In re the Buffalo News

969 F. Supp. 869, 1997 U.S. Dist. LEXIS 8943, 1997 WL 358763
CourtDistrict Court, W.D. New York
DecidedFebruary 5, 1997
DocketNo. 97-MC-2
StatusPublished

This text of 969 F. Supp. 869 (In re the Buffalo News) is published on Counsel Stack Legal Research, covering District Court, W.D. New York primary law. Counsel Stack provides free access to over 12 million legal documents including statutes, case law, regulations, and constitutions.

Bluebook
In re the Buffalo News, 969 F. Supp. 869, 1997 U.S. Dist. LEXIS 8943, 1997 WL 358763 (W.D.N.Y. 1997).

Opinion

DECISION and ORDER

FOSCHIO, United States Magistrate Judge.

On April 25, 1995, the undersigned issued a search warrant for the premises at 6289 Campbell Boulevard, Pendleton, New York, the residence of William McVeigh and his daughter, Jennifer McVeigh. The McVeighs are, respectively, the father and sister of Timothy James McVeigh, who, at the time the search warrant was issued, was a suspect in the tragic bombing of the Murrah Federal Building in Oklahoma City. Timothy McVeigh and another person, Terry Nichols, were subsequently indicted for this crime and are awaiting trial in the United States District Court in Denver, Colorado.

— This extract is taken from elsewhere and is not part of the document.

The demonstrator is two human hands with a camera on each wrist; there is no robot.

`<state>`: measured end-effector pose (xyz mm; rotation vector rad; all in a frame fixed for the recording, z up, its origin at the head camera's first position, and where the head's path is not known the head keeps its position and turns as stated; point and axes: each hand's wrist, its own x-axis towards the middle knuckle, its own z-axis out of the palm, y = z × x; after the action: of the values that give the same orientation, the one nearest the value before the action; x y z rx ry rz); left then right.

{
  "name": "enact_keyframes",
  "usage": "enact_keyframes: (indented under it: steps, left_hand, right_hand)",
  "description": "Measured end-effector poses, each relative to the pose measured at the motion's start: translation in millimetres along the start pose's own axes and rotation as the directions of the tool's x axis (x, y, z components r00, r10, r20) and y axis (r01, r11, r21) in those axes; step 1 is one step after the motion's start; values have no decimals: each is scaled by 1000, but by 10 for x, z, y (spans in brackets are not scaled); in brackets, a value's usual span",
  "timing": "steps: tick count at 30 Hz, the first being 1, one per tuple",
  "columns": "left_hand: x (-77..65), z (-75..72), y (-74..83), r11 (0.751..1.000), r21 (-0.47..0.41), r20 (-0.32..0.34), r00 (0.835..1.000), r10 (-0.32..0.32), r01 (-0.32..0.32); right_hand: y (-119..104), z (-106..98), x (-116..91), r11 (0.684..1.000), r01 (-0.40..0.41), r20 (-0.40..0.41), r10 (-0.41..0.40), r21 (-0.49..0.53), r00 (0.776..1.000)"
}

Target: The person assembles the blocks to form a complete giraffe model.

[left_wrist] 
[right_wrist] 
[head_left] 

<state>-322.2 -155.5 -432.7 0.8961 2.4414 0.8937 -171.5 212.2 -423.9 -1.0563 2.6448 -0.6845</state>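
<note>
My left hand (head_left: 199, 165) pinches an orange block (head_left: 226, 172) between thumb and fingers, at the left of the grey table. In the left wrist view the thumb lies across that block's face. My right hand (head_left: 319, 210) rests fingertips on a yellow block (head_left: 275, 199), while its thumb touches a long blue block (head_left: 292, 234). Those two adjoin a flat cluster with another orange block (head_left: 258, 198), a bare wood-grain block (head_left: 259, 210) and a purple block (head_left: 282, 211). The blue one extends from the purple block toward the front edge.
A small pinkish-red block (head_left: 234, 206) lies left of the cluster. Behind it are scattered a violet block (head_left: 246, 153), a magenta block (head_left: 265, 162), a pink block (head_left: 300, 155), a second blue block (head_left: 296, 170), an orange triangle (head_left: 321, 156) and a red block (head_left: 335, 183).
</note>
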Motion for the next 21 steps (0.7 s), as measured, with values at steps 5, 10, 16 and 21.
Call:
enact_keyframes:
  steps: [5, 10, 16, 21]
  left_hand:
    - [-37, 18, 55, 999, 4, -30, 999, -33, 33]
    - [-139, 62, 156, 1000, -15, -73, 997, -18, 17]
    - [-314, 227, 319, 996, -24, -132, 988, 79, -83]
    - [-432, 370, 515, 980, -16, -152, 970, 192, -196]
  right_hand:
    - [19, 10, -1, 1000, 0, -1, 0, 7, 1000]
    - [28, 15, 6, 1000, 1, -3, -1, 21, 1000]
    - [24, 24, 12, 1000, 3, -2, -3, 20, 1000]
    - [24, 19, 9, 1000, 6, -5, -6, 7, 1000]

To facilitate the intense investigating efforts of the Government, the search warrant and application were sealed by the undersigned on April 22, 1995 and except for opening and reseating on April 24, 1995 to file the return, and again on August 10,1995 to make a copy for pretrial discovery purposes, the papers have remained sealed until the court took the instant motion under advisement.

Since April, 1995, the court has received several informal requests from the media for access to the search warrant. Each time, upon being advised by the Government that there was a continuing investigative need to maintain the warrant under seal, the court verbally and by letter response to written inquiries, declined to unseal the documents.

On January 10, 1997, Petitioner moved by order to show cause to unseal the warrant and related filings as to the McVeigh residence.

On January 13, 1997, the Government, by affidavit of Kathleen Mehltretter, Assistant United States Attorney, stated she had conferred with the Government’s prosecution team in the McVeigh case and advised the court that the Government had no objection to the requested unsealing. (“Government’s Affidavit”)

However, on January 22, 1997, Timothy McVeigh filed his opposition to the motion. On January 21, 1997, Jennifer McVeigh filed her opposition to the motion. Petitioners filed their reply memorandum on January 23, 1997.1 Oral argument was deemed unnecessary.

In his opposition, Timothy McVeigh argues that if the warrant papers were unsealed and made public, his “fair trial rights would be undermined.” Timothy McVeigh’s Opposition to Application to Unseal Documents Filed in Magistrate Proceeding 95-M-1043 (“T. McVeigh Opposition”) at p. 2. In her opposition papers, Jennifer McVeigh contends that unsealing “could jeopardize her [871]*871privacy interests.” Jennifer McVeigh’s Opposition to Application of Buffalo News and Dan Herbeck filed January 21, 1997 (“J. McVeigh Opposition”) at p. 1.

For the reasons which follow, the motion is GRANTED, in part and DENIED, in part subject to limited redactions necessary to protect the personal privacy interests of Jennifer McVeigh and William McVeigh.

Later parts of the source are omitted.